Salah satunya, seperti juga diungkap pebalap McLaren Jenson Button, kritikan paring keras menimpa tikungan 15. Maklum, para pembalap akan mencapai kecepatan hampir 300 km/jam sebelum menginjak rem untuk berbelok di tikungan 15.

"Tikungan sebelum menuruni bukit (15), Anda akan langsung menemui tembok. Hal serupa juga terjadi di tikungan tiga dan pit lane," kata Rosberg dilansir BBC pada Jumat lalu (16/6).

Tapi Rosberg tetap bersyukur. Selain juara, balapan tidak diwarnai insiden berarti yang harus memaksa mobil keamanan (safety car) memimpin lomba.

Rosberg juga mendominasi balapan sejak strat hingga finis, termasuk mencatat pole position ke-25 sepanjang kariernya. Bahkan Rosberg mencatat waktu tercepat.

Laman resmi F1 menyebutnya gaya Grand Slam dan ini yang kedua pada musim 2016. Grand Slam pertama dibuatnya saat menjuarai GP Rusia di Sochi pada Mei lalu.

Di Baku, dua pebalap lain yang menempati podium adalah Vettel (posisi kedua) dan pebalap Force India Sergio Perez. Podium Vettel merupakan buah keputusan jenius untuk berhenti satu kali (one pit stop strategy).

Keputusan itu dipuji Daily Mail. Pebalap Ferrari ini disebut calon ahli strategi balapan F1 masa depan karena menolak permintaan tim untuk masuk pit.

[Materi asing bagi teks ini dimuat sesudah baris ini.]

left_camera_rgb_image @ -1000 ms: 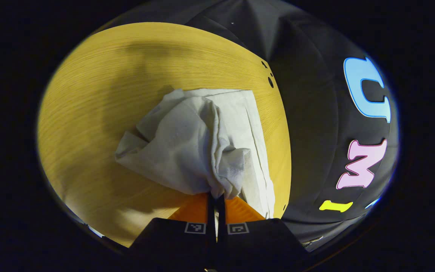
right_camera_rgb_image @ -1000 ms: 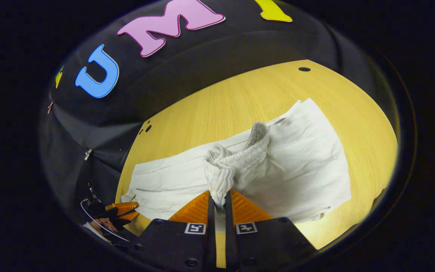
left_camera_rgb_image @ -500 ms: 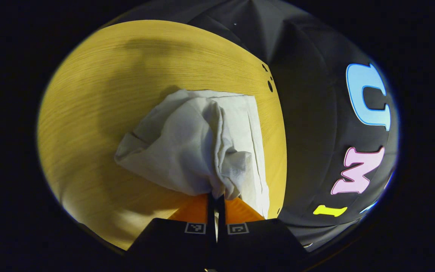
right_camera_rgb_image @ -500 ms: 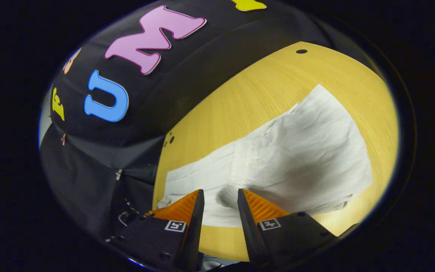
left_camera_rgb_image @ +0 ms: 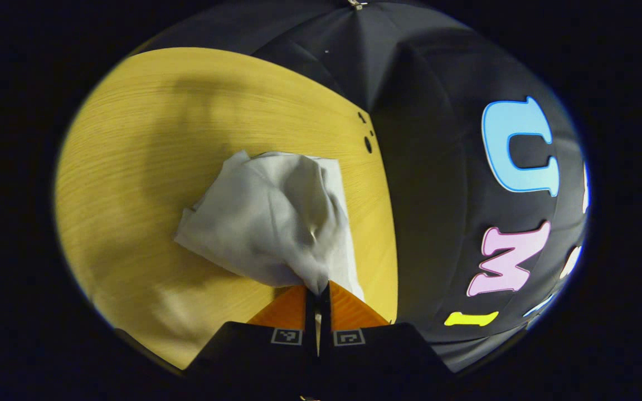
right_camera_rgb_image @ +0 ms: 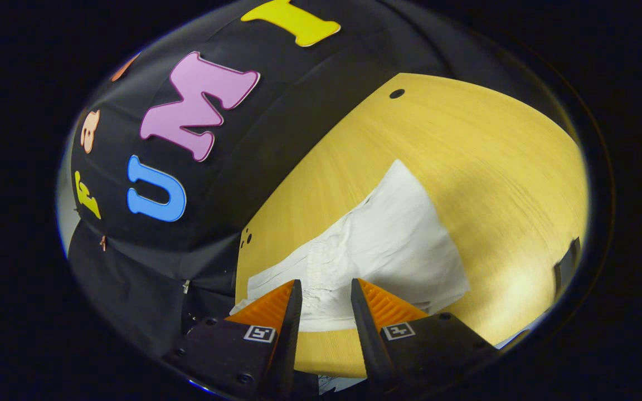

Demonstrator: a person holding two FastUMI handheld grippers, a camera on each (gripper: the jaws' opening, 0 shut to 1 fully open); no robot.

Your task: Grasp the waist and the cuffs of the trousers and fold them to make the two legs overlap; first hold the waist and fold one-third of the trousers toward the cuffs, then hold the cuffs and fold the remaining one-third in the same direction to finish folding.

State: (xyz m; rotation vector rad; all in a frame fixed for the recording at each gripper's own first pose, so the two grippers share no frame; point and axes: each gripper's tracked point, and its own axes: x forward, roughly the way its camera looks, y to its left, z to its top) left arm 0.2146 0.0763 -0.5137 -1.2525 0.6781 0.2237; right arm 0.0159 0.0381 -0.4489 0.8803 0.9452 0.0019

Dalam percakapan radio, Vettel mengatakan kecepatan mobilnya masih bagus sehingga dia merasa tak perlu masuk pit seperti diminta tim. Ferrari pun menuruti kemauan juara dunia empat kali itu dan meraih hasilnya.

Gelar Rosberg membuat jaraknya dengan Hamilton, sang juara bertahan, makin lebar. Dia kini unggul 36 poin dari Hamilton di dua besar klasemen sementara pebalap.

Sang pebalap Inggris itu hanya mampu finis di urutan lima menyusul gangguan komputer pada mobilnya. Uniknya, pebalap asal Inggris ini memperbaikinya sendiri karena timnya dilarang memberi tahu lewat radio sesuai peraturan terbaru.

Masalah juga diderita pebalap Indonesia, Rio Haryanto. Mencapai posisi start terbaik dalam karier F1-nya, 17, Rio harus menyelesaikan lomba di posisi 18.

Masalah dialami Rio sesaat setelah start ketika salah satu mobil tim Haas menyenggol mobilnya dan mengakibatkan sayap depannya harus diganti. Pebalap berusia 23 ini pun harus masuk pit pada akhir putaran pertama.

Tim Rio, Manor Racing, menyebut balapan mereka di Baku tidak disertai dewi fortuna. Maklum, Pascal Wehrlein --rekan setim Rio-- gagal finis karena masalah rem sebelum 10 putaran terakhir.

"Balapan Rio terpaksa harus ganti sayap depan dan makan waktu. Ini bukan hari kami, namun kami tidak mau kecewa terlalu lama dan tak sabar menyambut balapan di Red Bull Ring Austria dua pekan lagi," ujar Race Director Manor, Dave Ryan, dalam pernyataan resmi tim.